Overview

Dataiku is a leading AI and machine learning platform that provides a wide array of data science functionality for organizations, including data preparation, data visualization, model training, AutoML, and many other analytics capabilities. If your organization uses Dataiku to support your data science teams in model building, you can export those models from the Dataiku and import directly into Modzy. This pipeline yields a couple key benefits:

  • Keep your data science processes unchanged and leverage your Dataiku platform to build powerful AI models with collaboration across the enterprise
  • Take advantage of Modzy's platform to deploy models built anywhere, centrally manage and govern them, and connect them to your business applications with Modzy's robust production APIs

This guide will show you how to export a model from Dataiku and convert it into an OMI-compliant container image that can be imported into Modzy.

📘

What you will need to get started

  • Dataiku Enterprise account (Note: only Dataiku Enterprise supports model exports)
  • Docker Hub account
  • Connection to running Chassis.ml service (either from a local deployment or via publicly-hosted service)

Integration Workflow

Export Dataiku Model

Dataiku offers several model export options:

  • Python
  • MLflow
  • Java class/JAR
  • PMML
  • Jupyter Notebook

Modzy supports any of these export options, but this guide walks through the process of importing models exported in the Python and MLflow formats.

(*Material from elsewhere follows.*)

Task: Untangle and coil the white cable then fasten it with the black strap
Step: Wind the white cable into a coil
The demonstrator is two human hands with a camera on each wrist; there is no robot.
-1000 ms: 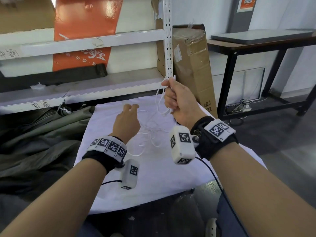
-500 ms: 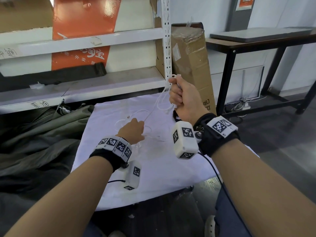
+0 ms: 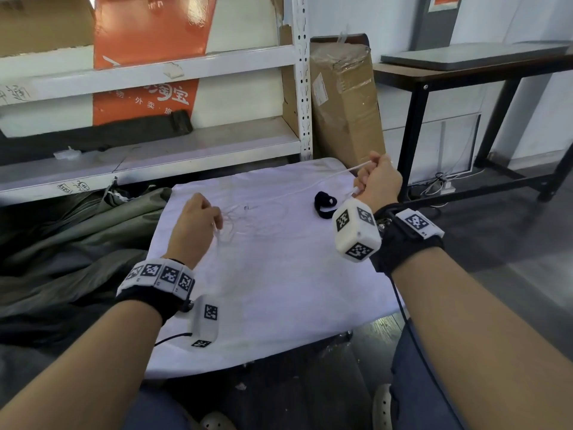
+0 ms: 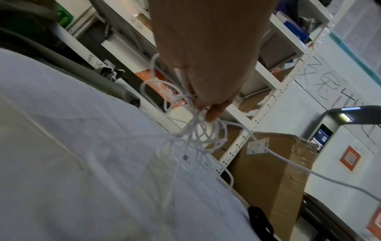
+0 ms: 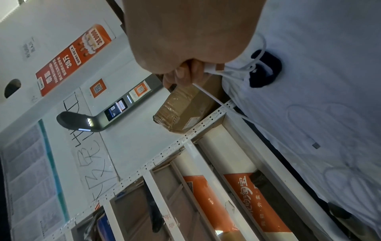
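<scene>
A thin white cable (image 3: 297, 189) runs taut across the white cloth between my two hands. My left hand (image 3: 198, 218) pinches a tangled bunch of its loops (image 4: 195, 135) just above the cloth. My right hand (image 3: 376, 178) is fisted round the other end at the cloth's far right, with the plug (image 5: 213, 69) sticking out of the fist. The black strap (image 3: 324, 204) lies curled on the cloth just left of my right hand, also visible as the black strap (image 5: 266, 71) in the right wrist view. More slack loops (image 5: 321, 124) lie flat on the cloth.
The white cloth (image 3: 279, 290) covers a small table. White metal shelving (image 3: 155, 150) stands behind it, a taped cardboard box (image 3: 344, 100) at the back right, a black-framed table (image 3: 465, 76) further right. Grey-green fabric (image 3: 62, 231) is heaped at the left.
My right hand has moved right and down, drawing the cable out into a straight line. My left hand has closed on the tangle and pulled back left. The black strap has come into view.
</scene>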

To export a model to Python or MLflow format, first navigate to the trained model you wish to export (either a model trained in the Lab or a version of a saved model deployed in the Flow), and:

  • Click the Actions drop down on the top right corner of the screen
  • Select Export model as <>, where <> is either Python or MLflow, and download the export file
  • For the MLflow export option, unzip the file to your machine (unzip not required for Python option)

Please view the documentation for exporting models on Dataiku's docs site for more details.

Next, make sure you have at least one piece of sample data to test your exported model during the process of converting it into an OMI compliant container.

Load model and define inference function

We now need to load our model into memory from the exported file and convert it into a container image that can be deployed to Modzy. To start, you will need to load in your model.

The following example code makes two assumptions:

  1. We are working with a model trained in DSS on the iris dataset
  2. There is a json file named sample_data.json that contains sample iris data in the following format

[[5.1, 3.5, 1.4, 0.2], [4.9, 3.0, 1.4, 0.2]]

import json
import chassisml
import numpy as np
import dataikuscoring

# Load model
model = dataikuscoring.load_model("path/to/model.zip") # Python format
'''
Use this altnerative for MLflow format
model = dataikuscoring.mlflow.load_model("path/to/model_unzipped") # MLflow format
'''

# Define process function
def process(input_bytes):
    inputs = np.array(json.loads(input_bytes))
    inference_results = model.predict_proba(inputs)
    structured_results = []
    for key in list(inference_results.keys()):
        structured_output = {
            "data": {
                "result": {"classPredictions": [{"class": key, "score": inference_results[key][0]}]}
            }
        }
        structured_results.append(structured_output)  
    return structured_results

Create and save a model container image with chassis.ml

First, connect to a running instance of the Chassis service (the example code connects to the publicly-hosted service at https://chassis.app.modzy.com). Then you can use the process function you defined to create a ChassisModel object and publish your model. _Note: you will need to provide credentials to your Docker Hub account so that your container image can be saved.

chassis_client = chassisml.ChassisClient("https://chassis.app.modzy.com")
chassis_model = chassis_client.create_model(process_fn=process)

dockerhub_user = <my.username>
dockerhub_pass = <my.password>

response = chassis_model.publish(
   model_name="Dataiku Iris Classification",
   model_version="0.0.1",
   registry_user=dockerhub_user,
   registry_pass=dockerhub_pass
)

job_id = response.get('job_id')
final_status = chassis_client.block_until_complete(job_id)

Once you've updated this sample code with your Docker Hub credentials, you can run this cell in your Jupyter Notebook and Chassis will start converting your model into a container image. After a few minutes, it will automatically push your Dataiku model to your Docker Hub account.

Import container image into Modzy

Finally, you can deploy your Dataiku model container into Modzy in just a few simple steps and be ready to run, monitor, and integrate your model at massive scale!